Lib/csv/util/sniffer.py - platform/external/python/cpython2 - Gitiles

 """
 dialect = Sniffer().sniff(file('csv/easy.csv'))
 print "delimiter", dialect.delimiter
 print "quotechar", dialect.quotechar
 print "skipinitialspace", dialect.skipinitialspace
 """

 from csv import csv
 import re

 # ------------------------------------------------------------------------------
 class Sniffer:
     """
     "Sniffs" the format of a CSV file (i.e. delimiter, quotechar)
     Returns a csv.Dialect object.
     """
     def __init__(self, sample = 16 * 1024):
         # in case there is more than one possible delimiter
         self.preferred = [',', '\t', ';', ' ', ':']

         # amount of data (in bytes) to sample
         self.sample = sample


     def sniff(self, fileobj):
         """
         Takes a file-like object and returns a dialect (or None)
         """

         self.fileobj = fileobj

         data = fileobj.read(self.sample)

         quotechar, delimiter, skipinitialspace = self._guessQuoteAndDelimiter(data)
         if delimiter is None:
             delimiter, skipinitialspace = self._guessDelimiter(data)

         class Dialect(csv.Dialect):
             _name = "sniffed"
             lineterminator = '\r\n'
             quoting = csv.QUOTE_MINIMAL
             # escapechar = ''
             doublequote = False
         Dialect.delimiter = delimiter
         Dialect.quotechar = quotechar
         Dialect.skipinitialspace = skipinitialspace

         self.dialect = Dialect
         return self.dialect


     def hasHeaders(self):
         return self._hasHeaders(self.fileobj, self.dialect)


     def register_dialect(self, name = 'sniffed'):
         csv.register_dialect(name, self.dialect)

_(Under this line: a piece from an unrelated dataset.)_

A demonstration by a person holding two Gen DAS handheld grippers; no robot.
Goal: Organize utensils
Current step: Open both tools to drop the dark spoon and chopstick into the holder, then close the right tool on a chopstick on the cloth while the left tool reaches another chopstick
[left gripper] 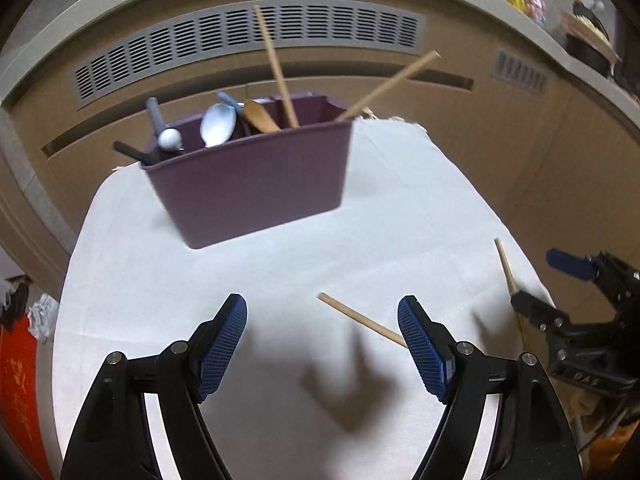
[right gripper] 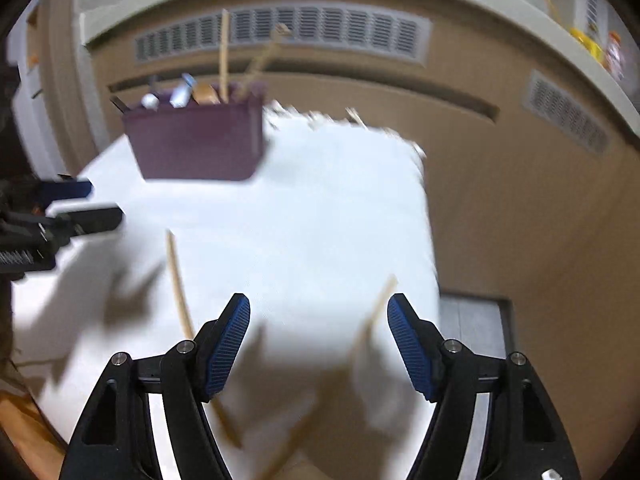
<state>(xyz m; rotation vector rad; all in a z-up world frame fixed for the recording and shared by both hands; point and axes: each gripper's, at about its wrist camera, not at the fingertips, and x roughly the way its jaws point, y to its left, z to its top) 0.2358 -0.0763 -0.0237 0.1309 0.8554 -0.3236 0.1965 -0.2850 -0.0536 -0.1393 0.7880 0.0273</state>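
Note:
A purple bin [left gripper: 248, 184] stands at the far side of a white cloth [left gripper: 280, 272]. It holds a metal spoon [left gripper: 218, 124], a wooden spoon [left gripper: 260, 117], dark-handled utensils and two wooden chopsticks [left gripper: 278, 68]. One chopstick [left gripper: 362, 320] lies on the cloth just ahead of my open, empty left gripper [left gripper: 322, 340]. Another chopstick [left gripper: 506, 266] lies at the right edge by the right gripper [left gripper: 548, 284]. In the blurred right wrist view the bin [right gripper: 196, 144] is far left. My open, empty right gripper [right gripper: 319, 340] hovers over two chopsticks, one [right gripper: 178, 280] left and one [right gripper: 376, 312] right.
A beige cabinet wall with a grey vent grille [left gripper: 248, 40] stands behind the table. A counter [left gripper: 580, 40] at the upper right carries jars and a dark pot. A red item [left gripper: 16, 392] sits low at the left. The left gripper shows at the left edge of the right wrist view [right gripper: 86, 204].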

     def _guessQuoteAndDelimiter(self, data):
         """
         Looks for text enclosed between two identical quotes
         (the probable quotechar) which are preceded and followed
         by the same character (the probable delimiter).
         For example:
                          ,'some text',
         The quote with the most wins, same with the delimiter.
         If there is no quotechar the delimiter can't be determined
         this way.
         """

         matches = []
         for restr in ('(?P<delim>[^\w\n"\'])(?P<space> ?)(?P<quote>["\']).*?(?P=quote)(?P=delim)', # ,".*?",
                       '(?:^|\n)(?P<quote>["\']).*?(?P=quote)(?P<delim>[^\w\n"\'])(?P<space> ?)',   #  ".*?",
                       '(?P<delim>>[^\w\n"\'])(?P<space> ?)(?P<quote>["\']).*?(?P=quote)(?:$|\n)',  # ,".*?"
                       '(?:^|\n)(?P<quote>["\']).*?(?P=quote)(?:$|\n)'):                            #  ".*?" (no delim, no space)
             regexp = re.compile(restr, re.S | re.M)
             matches = regexp.findall(data)
             if matches:
                 break

         if not matches:
             return ('', None, 0) # (quotechar, delimiter, skipinitialspace)

         quotes = {}
         delims = {}
         spaces = 0
         for m in matches:
             n = regexp.groupindex['quote'] - 1
             key = m[n]
             if key:
                 quotes[key] = quotes.get(key, 0) + 1
             try:
                 n = regexp.groupindex['delim'] - 1
                 key = m[n]
             except KeyError:
                 continue
             if key:
                 delims[key] = delims.get(key, 0) + 1
             try:
                 n = regexp.groupindex['space'] - 1
             except KeyError:
                 continue
             if m[n]:
                 spaces += 1

         quotechar = reduce(lambda a, b, quotes = quotes:
                            (quotes[a] > quotes[b]) and a or b, quotes.keys())

         if delims:
             delim = reduce(lambda a, b, delims = delims:
                            (delims[a] > delims[b]) and a or b, delims.keys())
             skipinitialspace = delims[delim] == spaces
             if delim == '\n': # most likely a file with a single column
                 delim = ''
         else:
             # there is *no* delimiter, it's a single column of quoted data
             delim = ''
             skipinitialspace = 0

         return (quotechar, delim, skipinitialspace)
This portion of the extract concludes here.